The Case Against Physical Gold

by: Plan B Economics

This article is probably going to draw a lot of heat. Regardless, I feel it is only fair to present both sides of the argument when it comes to owning physical gold.

I agree that there are many benefits to owning physical gold, such as:

  • Limited derivative risk
  • Limited credit/counterparty risk
  • Accessible (provided it's not locked up in a bank vault)
  • Harder to trace and confiscate
  • You can see and count what you own

However, there's no such thing as a free lunch, and with these benefits come additional costs.

1. Price: When you buy gold bullion you pay a marked-up price relative to spot. In some cases (depending on the size and type of the purchase), markups are typically 3%-5%. For some coins of smaller denominations, markups can be in the double digits.

2. Shipping: Unless you pick up gold directly from a dealer, you will have to pay for insured shipping. This could add 2%-3% to the spot price, depending on the size of the order.

3. Storage: Some people keep their gold in a box buried in their backyard. However, many are uncomfortable with the idea of storing their life savings within the reach of robbers and opt to store their physical gold in a bank vault or safety deposit box. This, of course, comes with the added cost of storage facilities charging up to 1% per year.
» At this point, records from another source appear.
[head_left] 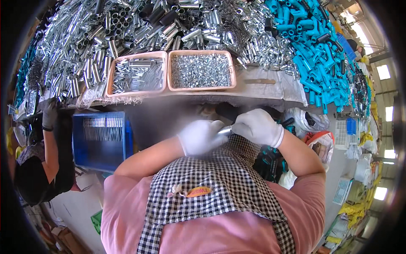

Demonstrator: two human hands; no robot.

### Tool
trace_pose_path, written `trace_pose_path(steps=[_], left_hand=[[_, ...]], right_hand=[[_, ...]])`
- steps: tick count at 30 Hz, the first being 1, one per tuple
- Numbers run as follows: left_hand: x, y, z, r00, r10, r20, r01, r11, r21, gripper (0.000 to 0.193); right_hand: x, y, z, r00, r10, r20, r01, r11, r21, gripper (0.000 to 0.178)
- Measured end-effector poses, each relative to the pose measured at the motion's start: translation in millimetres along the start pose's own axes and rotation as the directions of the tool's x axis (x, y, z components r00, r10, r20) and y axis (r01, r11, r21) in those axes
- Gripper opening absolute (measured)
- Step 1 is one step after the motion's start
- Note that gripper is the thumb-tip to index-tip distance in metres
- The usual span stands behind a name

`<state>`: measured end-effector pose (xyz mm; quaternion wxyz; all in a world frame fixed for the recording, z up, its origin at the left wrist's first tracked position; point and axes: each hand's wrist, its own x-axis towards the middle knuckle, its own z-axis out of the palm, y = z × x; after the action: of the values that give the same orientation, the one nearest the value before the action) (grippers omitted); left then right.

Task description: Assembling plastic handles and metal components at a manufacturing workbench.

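Note:
My left hand (201, 136) and my right hand (258, 127), both in white gloves, meet in front of my chest below the table edge. Between them they grip a short shiny metal tube (225, 130), with only its middle showing. Just above, on the table, stand two pink trays: the left pink tray (111, 80) holds thin metal rods, the right pink tray (232, 70) holds several small silver nuts or rings. A checkered apron covers my front.
Heaps of silver tubes (127, 25) and springs fill the table's back; blue plastic handles (315, 55) pile at the right. A blue crate (101, 137) with metal parts sits low on the left. Another person's gloved hand (50, 114) reaches toward the table at far left.

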<state>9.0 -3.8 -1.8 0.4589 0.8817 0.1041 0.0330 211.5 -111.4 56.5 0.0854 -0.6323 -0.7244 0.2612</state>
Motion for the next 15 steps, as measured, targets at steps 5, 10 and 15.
trace_pose_path(steps=[5, 10, 15], left_hand=[[-4, 0, -2, 0.999, -0.042, -0.016, 0.042, 0.999, -0.004, 0.039], [-12, 0, -22, 0.981, -0.103, -0.164, 0.097, 0.994, -0.044, 0.039], [-24, 1, -64, 0.524, -0.413, -0.745, -0.25, 0.761, -0.598, 0.031]], right_hand=[[11, -17, -16, 0.899, 0.322, 0.298, -0.424, 0.81, 0.405, 0.036], [14, 3, -6, 0.974, 0.105, 0.202, -0.222, 0.642, 0.734, 0.036], [37, -8, 21, 0.909, -0.312, -0.277, 0.332, 0.943, 0.029, 0.088]])
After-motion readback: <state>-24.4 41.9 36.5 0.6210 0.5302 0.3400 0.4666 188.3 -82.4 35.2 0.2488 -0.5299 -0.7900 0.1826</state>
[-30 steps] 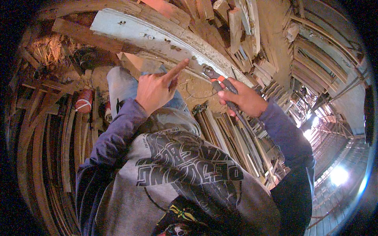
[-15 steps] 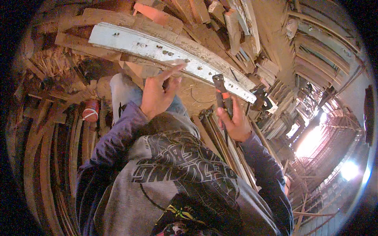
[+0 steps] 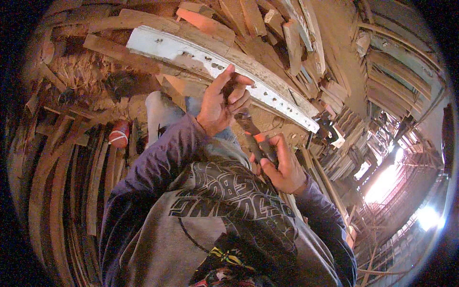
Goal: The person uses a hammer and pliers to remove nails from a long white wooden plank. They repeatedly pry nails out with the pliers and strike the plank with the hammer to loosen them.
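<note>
A: What's filling the bkgd?
B: Timber stacks [image 3: 67,191] are lining the L side, w/ loose planks [image 3: 294,45] lying up top.
A: And the person?
B: Wearing a gray shirt [image 3: 167,239]; its front is carrying dark block lettering [image 3: 229,208] w/ pale outlines, running upside down from this angle & partly lost in folds.
A: Next size down?
B: A long white board [image 3: 275,98] is lying slantwise just beyond the hands, alongside brown timber.
A: Hands?
B: L hand [image 3: 224,100] is rising in front of the board, index finger up, other fingers part-curled; can't tell if it's pinching anything or touching the board. R hand [image 3: 282,167] is wrapping its fingers firmly round the pliers' handles.
A: Where are the pliers [image 3: 252,136] pointing?
B: Up & left, dark w/ orange bands, head sitting just below the L hand; can't tell if they're touching.
A: Smaller stuff?
B: A red roundish object [image 3: 119,134] w/ a white band is sitting by the L stacks. A yellow motif [image 3: 229,257] is showing low on the shirt. Small dark holes or marks are dotting the board.
</note>
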Demonstrator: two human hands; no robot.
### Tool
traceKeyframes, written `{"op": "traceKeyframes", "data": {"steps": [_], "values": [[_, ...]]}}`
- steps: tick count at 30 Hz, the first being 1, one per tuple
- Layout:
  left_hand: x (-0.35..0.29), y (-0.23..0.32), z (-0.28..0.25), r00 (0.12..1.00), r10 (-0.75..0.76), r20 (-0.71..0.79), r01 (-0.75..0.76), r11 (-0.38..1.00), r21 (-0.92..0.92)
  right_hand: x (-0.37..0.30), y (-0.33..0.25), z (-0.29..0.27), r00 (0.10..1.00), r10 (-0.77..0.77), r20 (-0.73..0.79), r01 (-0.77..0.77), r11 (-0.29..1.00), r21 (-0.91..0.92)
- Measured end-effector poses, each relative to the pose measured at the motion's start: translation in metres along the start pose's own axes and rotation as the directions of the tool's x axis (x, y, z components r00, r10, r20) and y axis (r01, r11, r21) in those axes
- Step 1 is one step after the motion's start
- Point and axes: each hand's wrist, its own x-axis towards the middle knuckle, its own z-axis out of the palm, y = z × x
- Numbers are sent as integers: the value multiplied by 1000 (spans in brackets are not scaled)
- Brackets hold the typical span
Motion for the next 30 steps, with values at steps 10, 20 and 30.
{"op": "traceKeyframes", "data": {"steps": [10,20,30], "values": [[-11,3,9,996,74,-48,-74,997,-3,4,-19,-4,970,-44,239,12,991,132],[-20,9,-11,960,7,-280,-53,986,-158,9,-1,-9,900,-14,435,-180,899,400],[-28,23,-43,847,129,-515,4,968,249,63,-23,-41,863,276,422,-447,806,387]]}}
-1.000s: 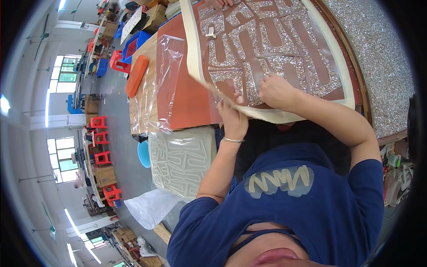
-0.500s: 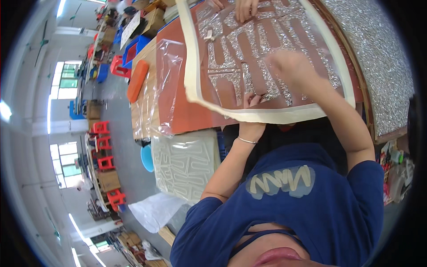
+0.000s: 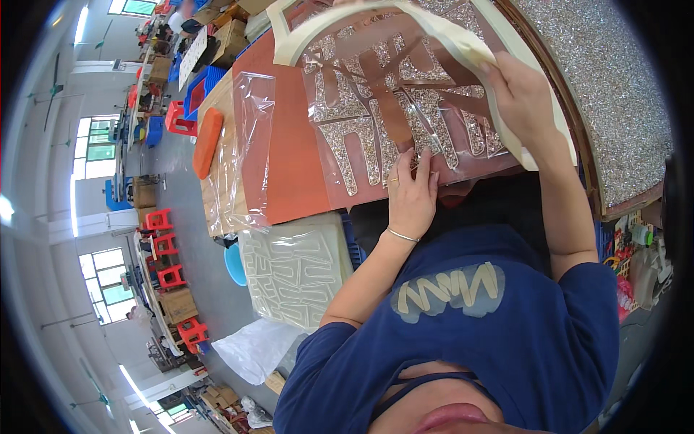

4. Selling: If you decide to sell physical gold, you may be required to obtain an appraisal, which is an added cost. Even then, the price received for gold delivered to a dealer will likely be at some discount to spot.

In comparison, a number of ETFs can provide investors quick, inexpensive access to gold. By pooling the funds of many smaller individual investors, ETFs posses a lot of bargaining power, which minimizes the spread vs. spot, shipping cost and storage cost. Moreover, the costs that remain are spread across a larger asset base, reducing the impact to the individual unitholder.

While I believe physical bullion has its place in a personal wealth-preservation strategy (particularly for when the "stuff" hits the fan), for those seeking quick inexpensive access to gold, I think an ETF may make more sense. With an expense ratio of 0.40%, SPDR Gold Trust (NYSEARCA:GLD) is often the first gold ETF investors think of. However, below I have listed a couple of additional ETFs that provide access to physical bullion in ETF form:

  • ETFS Physical Gold Swiss Shares (NYSEARCA:SGOL)
  • ETFS Physical Gold Asian Shares (NYSEARCA:AGOL)
  • Sprott Physical Gold Trust (NYSEARCA:PHYS)

Disclosure: I am long SGOL.

Disclaimer: This is not advice. While Plan B Economics makes every effort to provide high quality information, the information is not guaranteed to be accurate and should not be relied on. Investing involves risk and you could lose all your money. Consult a professional advisor before making any investing decisions.